The levels of dopamine produced by the TGD test construct and the DTG reference construct at the two different multiplicities of infection are shown in Table 2 below.

TABLE 2
Dopamine levels in 293T cells infected
with AAV9-CBH-TGD or AAV9-CBH-DTG

				Average Dopamine
			Dopamine	Level ± Standard
	Construct	MOI	(ng/mL)	Deviation (ng/mL)

	CBH-TGD	5.0 × 105	1271.1	1608.7 ± 294.3
			1753.0
			1801.8
	CBH-DTG		755.1	711.9 ± 60.5
			737.8
			642.8
	CBH-TGD	1.0 × 106	4805.4	5166.3 ± 325.7
			5438.4
			5255.2
	CBH-DTG		2223.3	2103.3 ± 201.8
			2216.3
			1870.3

As shown in Table 2, the TGD test construct resulted in a significantly higher efficiency in dopamine synthesis compared to the DGT reference construct.

Example 5

This example describes the use of gene sequence construct comprising different 2A peptides to quantify the increase of dopamine production. Synthetic nucleotide sequence TH-F2A-GCH1-P2A-AADC (referred to as “TFGPD construct” hereafter) was constructed and cloned into an adeno-associated virus (AAV) backbone, pAAV-MCS-CBH-SV40, between CBH and SV40 by recombinant ligation to prepare recombinant adeno-associated virus vectors (rAAV). The resulting vector was named CBH-TFGPD vector. CBH-EGFP vector, which was constructed similarly, was used as negative control.
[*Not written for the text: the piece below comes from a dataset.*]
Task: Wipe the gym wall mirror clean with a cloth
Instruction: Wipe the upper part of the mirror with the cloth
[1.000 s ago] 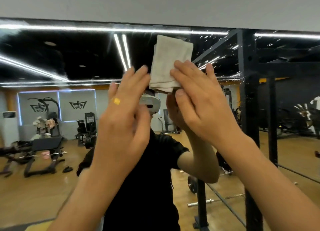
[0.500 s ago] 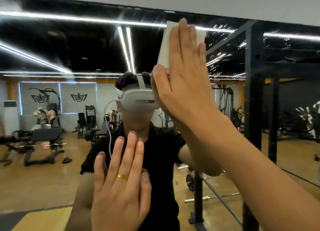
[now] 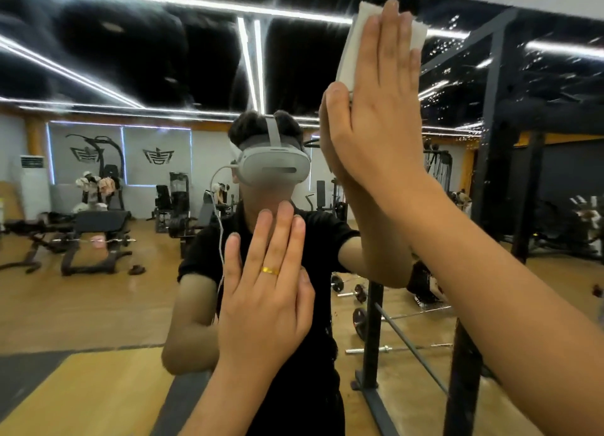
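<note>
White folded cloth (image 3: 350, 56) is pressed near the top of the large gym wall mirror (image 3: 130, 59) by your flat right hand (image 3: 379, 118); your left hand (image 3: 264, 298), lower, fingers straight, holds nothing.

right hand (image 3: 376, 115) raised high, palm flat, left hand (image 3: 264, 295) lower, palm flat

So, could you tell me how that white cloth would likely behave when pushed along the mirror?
The cloth looks folded into a thick pad, so it is probably soft and light. The right hand presses it flat against the mirror, so it would likely slide smoothly; released, it would probably drop.
</note>
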`<state>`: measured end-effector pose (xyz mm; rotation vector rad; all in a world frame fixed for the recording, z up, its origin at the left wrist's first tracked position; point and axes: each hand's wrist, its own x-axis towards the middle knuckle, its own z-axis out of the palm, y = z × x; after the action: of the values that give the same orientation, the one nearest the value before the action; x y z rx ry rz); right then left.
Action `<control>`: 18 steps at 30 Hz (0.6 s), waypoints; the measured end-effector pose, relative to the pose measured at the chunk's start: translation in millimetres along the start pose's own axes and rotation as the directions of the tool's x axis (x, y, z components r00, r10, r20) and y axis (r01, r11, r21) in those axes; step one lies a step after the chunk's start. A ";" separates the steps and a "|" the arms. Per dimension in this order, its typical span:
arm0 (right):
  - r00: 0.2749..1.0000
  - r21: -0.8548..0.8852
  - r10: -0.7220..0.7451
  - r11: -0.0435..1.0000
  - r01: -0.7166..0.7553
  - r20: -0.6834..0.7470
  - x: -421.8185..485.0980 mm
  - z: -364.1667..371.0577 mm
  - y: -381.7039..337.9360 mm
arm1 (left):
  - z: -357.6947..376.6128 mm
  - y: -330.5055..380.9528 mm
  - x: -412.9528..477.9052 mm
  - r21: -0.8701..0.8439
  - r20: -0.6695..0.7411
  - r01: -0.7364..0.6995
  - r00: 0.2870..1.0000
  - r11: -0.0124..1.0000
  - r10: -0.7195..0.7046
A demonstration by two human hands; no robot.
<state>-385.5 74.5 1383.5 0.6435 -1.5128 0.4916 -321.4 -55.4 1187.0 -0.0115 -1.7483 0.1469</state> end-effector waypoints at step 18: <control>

Packaged AAV viral particles were used to infect 293T cells. After 72 hours, the levels of dopamine and its metabolites in the cell supernatant collected were measured by high-performance liquid chromatography. Table 3 and FIG. 10 show that after AAV9-CBH-TFGPD infection in vitro, intracellular dopamine synthesis significantly increased. The levels of 3,4-dihydroxyphenylacetic acid and homovanillic acid (which are dopamine metabolites) also significantly increased, demonstrating that CBH-TFGPD construct resulted in efficient dopamine synthesis in vitro.

TABLE 3
AAV vector-mediated in vitro dopamine
synthesis and metabolite detection

		3,4-Dihydroxy-
		phenylacetic	Homovanillic
AAV		Acid	Acid	Dopamine

Vector	MOI	Concentration (ng/mL)

CBH-EGFP	5.00E+05	75.8	186.7	37.1
		76.1	174.6	49.1
		76.2	175.8	49.2
CBH-TFGPD		340.3	845.9	4394.0
		305.7	807.6	4448.5
		318.4	768.2	4650.8

In addition, it should be noted that the specific examples described in this specification may bear different names for various substances or carriers. Any equivalent or simple variation made according to the structure configuration and principles described in the patent conception of the present invention all belong to the scope of the present patent protection. Those skilled in the art to which the present invention pertains can make various modifications or additions to the described specific examples or substitute in a similar manner, as long as they do not depart from the structures of the present invention or go beyond the scope defined by the claims, all should belong to the scope of protection of the present invention.